Die Beobachtung dieser Sonnenfinsternis war ziemlich dramatisch. Das Wetter spielte mit den Beobachtern, und einige sahen von der Finsternis nicht einmal einen Bruchteil. Andere, wie zum Beispiel unsere Autoren, hatten Glück, denn sie konnten das Phänomen, wenn auch unter dem Einfluss von Wolken, beobachten.
„Abschließend möchten wir den Autoren für die Erinnerung an ein ungewöhnliches astronomisches Phänomen danken und natürlich für die Zusendung der Komposition zum Wettbewerb 'Tschechische Astrofotografie des Monats'. Dieser wird von der Tschechischen Astronomischen Gesellschaft unterstützt, die sich mit Glückwünschen der Jury anschließt", sagte Marcel Bělík von der Sternwarte in Úpice im Namen der Jury.

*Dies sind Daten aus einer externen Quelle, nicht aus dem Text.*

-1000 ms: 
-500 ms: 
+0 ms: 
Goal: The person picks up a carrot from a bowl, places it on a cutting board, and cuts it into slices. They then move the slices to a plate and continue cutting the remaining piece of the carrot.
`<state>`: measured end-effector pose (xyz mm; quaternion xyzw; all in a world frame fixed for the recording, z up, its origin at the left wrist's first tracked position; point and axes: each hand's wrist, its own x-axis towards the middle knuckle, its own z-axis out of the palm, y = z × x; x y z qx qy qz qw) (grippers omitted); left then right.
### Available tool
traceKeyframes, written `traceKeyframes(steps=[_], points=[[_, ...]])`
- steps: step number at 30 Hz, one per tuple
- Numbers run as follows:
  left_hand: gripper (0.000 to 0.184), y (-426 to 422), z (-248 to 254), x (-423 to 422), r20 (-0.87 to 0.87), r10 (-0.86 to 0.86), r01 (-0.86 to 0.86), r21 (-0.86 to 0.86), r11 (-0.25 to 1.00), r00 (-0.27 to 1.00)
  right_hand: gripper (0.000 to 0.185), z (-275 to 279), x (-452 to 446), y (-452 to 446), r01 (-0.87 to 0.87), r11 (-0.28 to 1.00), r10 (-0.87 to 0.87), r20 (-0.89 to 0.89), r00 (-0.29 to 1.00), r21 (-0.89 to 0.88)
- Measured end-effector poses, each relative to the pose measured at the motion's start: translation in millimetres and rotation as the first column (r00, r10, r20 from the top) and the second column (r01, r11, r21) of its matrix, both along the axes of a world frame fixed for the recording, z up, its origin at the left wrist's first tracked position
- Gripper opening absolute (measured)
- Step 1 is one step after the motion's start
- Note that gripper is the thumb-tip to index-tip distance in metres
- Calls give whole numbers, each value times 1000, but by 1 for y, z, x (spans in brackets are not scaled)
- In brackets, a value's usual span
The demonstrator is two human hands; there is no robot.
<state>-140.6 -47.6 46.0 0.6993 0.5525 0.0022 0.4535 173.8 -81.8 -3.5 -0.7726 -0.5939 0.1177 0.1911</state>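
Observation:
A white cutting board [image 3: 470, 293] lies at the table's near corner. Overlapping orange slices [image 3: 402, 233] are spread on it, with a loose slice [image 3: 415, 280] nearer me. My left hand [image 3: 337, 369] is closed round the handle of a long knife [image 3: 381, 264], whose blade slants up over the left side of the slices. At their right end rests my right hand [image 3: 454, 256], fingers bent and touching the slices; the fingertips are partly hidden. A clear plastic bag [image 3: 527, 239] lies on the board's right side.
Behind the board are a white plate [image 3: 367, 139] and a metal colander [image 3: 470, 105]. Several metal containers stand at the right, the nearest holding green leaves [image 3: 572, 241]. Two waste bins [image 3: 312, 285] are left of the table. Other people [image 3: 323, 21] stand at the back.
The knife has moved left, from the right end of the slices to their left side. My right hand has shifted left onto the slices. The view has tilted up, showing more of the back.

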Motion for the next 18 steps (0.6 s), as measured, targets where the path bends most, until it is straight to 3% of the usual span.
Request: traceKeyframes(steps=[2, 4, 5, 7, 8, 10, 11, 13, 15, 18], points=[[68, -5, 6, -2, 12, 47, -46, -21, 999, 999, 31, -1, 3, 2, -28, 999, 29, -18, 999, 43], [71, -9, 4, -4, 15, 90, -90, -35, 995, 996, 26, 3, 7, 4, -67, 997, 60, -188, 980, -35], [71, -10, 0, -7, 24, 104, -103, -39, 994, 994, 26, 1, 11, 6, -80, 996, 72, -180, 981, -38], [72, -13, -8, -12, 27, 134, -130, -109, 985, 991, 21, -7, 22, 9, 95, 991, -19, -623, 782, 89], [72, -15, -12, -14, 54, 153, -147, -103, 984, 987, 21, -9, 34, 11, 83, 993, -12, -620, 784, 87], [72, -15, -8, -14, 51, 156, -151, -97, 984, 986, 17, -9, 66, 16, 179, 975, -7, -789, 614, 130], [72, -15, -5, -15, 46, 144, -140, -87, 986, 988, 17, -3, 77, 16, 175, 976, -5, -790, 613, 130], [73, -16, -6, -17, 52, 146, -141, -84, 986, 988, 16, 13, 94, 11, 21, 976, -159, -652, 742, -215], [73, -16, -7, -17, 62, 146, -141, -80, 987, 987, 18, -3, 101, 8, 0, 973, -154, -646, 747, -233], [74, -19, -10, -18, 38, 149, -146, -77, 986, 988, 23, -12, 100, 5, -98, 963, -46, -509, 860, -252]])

Autor: Michal Šrejber und Marek Tušl
Titel: Die Sonne durch die Augen und mit Wasserstoff
Ort: Hradec Králové
Datum: 29. März 2025
Sensor: Canon 6D + Zwo ASI 585 MC
Optik: Canon EF 200mm f/2.8L II USM + LUNT LS60THa
Montage: Stativ + Roboter-Montierung Lasmondy
Beschreibung: Die Sonne im Wasserstoffspektrum, bearbeitet mit den Programmen PIPP (Debayerisierung), Autostakkert (Stacking), AstraImage (Dekonvolution), IMPPG (Invertierung) und kosmetische Bearbeitung in Adobe Photoshop. Die umliegende Sonne wurde in Adobe Lightroom massenhaft bearbeitet und anschließend in Adobe Photoshop zu einer Komposition zusammengefügt. Aufgrund der Wolken waren für die mittlere Sonne nur 51 Aufnahmen möglich, die umliegende Sonne sind Einzelaufnahmen.